The U.S. trade gap widened in January with a steep drop in exports, a reflection of a strong dollar and a weakened global economy.
Entering 2016, the U.S. trade deficit grew to $45.7 billion with a gap increase of $1 billion from December. Exports slumped significantly by $3.8 billion to $176.5 billion in January. Imports fell $2.8 billion to a low of $222.1 billion and the import of consumer goods, which saw a peak of $51.7 billion in October, fell in January by $0.8 billion to $47.9 billion.
A strong dollar means that American goods and services are more costly to other countries, so a decrease in U.S. exports in January makes sense, but a strong dollar should also mean an increase of imports given the strength of the dollar. However U.S. imports of goods and services reached an all-time low that hasn’t occurred since March 2013 when it dipped to 221.3 billion.
The U.S. international trade deficit dropped in January from a combination of low imports and sluggish exports because of a strong dollar and the unattractiveness of U.S. imports to other countries.
The trade deficit in January with major trade partners China and Mexico increased by $1.4 billion and $0.8 billion, respectively. China is in the midst of an economic slowdown as its currency keeps losing value. The country devalued its currency in January to a rate of 6.56 yuan to the dollar.

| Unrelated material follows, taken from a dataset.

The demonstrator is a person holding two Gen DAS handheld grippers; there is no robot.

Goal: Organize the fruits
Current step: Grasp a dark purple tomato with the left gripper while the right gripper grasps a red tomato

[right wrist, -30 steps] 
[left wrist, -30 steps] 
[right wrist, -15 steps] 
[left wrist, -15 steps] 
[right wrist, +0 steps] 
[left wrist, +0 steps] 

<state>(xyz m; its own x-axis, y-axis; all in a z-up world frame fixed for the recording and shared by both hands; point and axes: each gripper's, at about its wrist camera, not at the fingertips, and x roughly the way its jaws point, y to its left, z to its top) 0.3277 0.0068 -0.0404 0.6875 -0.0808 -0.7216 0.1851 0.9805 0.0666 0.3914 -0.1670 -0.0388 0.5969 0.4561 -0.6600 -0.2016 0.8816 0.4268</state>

A decline in U.S. exports is expected to continue.
“We expect this drag to last for the course of this year and likely into next year based on the lag effects of exchange rate and depreciation,” said Brittany Baumann, an economist at Credit Agricole. As the American dollar grows stronger, other currencies have depreciated or reduced in value, contributing to a slowing demand of U.S. imports.
Among more than 100 economists, Baumann most closely predicted the January trade deficit at $45.3 billion.
Today’s U.S. Census report on international trade showed a reduction in imports of consumer goods in January. A strong dollar and strong economy should lead to higher imports so the decline is surprising.
“It could be more reflective of slower global growth elsewhere and that foreign economies are exporting less,” Baumann said.
Last year, the import of consumer goods, which has been falling since October, had an all-time peak at $54.1 billion in March and a low of $45.2 billion in February.
Gregory Daco, head of U.S. Macroeconomics at Oxford Economics Limited, predicted a more optimistic trade deficit of $44 billion, which was in line with most economists’ expectations for January.
Daco is unconcerned by a lack of growth in the U.S. import of consumer goods.
“Businesses in consumer sectors are going to be very watchful of not over-importing,” Daco said.
He expects a moderate upward trend of imports of consumer goods because of a healthy domestic demand for goods at low prices.
“The U.S. dollar will continue to rise reflective of the U.S. economy outpacing its peers and likely tightening later this year when most central banks are loosening monetary conditions,” Daco said.
As the dollar grows stronger, exports from the U.S. will remain uncompetitive in the global market. Baumann predicts that the value of the dollar will peak by the end of the year.